Uno studio presentato dall’Ifm-Institut français de la mode, in partnership con il salone Première vision, lo rivela. Prendendo come gruppo campione un totale di 6mila intervistati di cinque paesi occidentali leader nel consumo dei prodotti fashion, l’analisi ha identificato la sempre più crescente e innegabile importanza che l’eco-responsabilità ricopre, soprattutto in Italia.
Il 78% degli intervistati di nazionalità italiana, infatti, ha acquistato almeno un capo sostenibile nel 2021.
Cosa rende un capo d’abbigliamento “eco-friendly”? La risposta sembra variare a seconda del paese: se Francia e Stati Uniti riconoscono un capo in quanto “ecologico” basandosi sul paese di produzione, Italia, Germania e Regno Unito scelgono un abito piuttosto che un altro guardandone i materiali o la composizione.
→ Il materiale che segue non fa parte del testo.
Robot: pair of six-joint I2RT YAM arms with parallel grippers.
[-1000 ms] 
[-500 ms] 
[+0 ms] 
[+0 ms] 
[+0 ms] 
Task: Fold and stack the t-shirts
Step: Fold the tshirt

“Il Made in locale è un elemento rassicurante perché si sa che in molti Paesi esiste una regolamentazione che protegge il consumatore, anche se la nozione di produzione nazionale non ha nessun legame diretto con la sostenibilità”, ha spiegato Gildas Minvielle, direttore dell’Observatoire economique de l’Ifm.
Il maggior ostacolo al circolare della moda sostenibile è la mancanza di comunicazione e informazione: i consumatori non hanno sufficienti dati per potersi attivamente interessare e impegnare nella ricerca di capi eco-friendly (come affermato dal 49% degli intervistati statunitensi, dal 40% di quelli francese e dal 36% di quelli italiani).
“C’è una mancanza di informazione sulle label (solo il 7% dei Paesi europei interrogati e 2,8% negli States è al corrente), ma anche sulle materie alternative. Il pubblico può dunque sentirsi diffidente. È necessario fare un lavoro di pedagogia. E le autorità europee stanno operando per definire dei brand che possano dare delle indicazioni immediate e chiare sul tasso di sostenibilità di un capo, sull’esempio di quello che è accaduto nell’alimentazione”, ha affermato Minvielle.
Tra i materiali di punta il cotone e il lino; assolutamente bandita, invece, la pelle, più tossica per l’ambiente secondo il 40% dei consumatori. Nella sfera del vestiario ecosostenibile anche i capi di seconda mano, ormai sempre più popolari e diffusi, soprattutto tra i più giovani.
Il paradigma è semplice: meno consumi, più qualità e più longevità.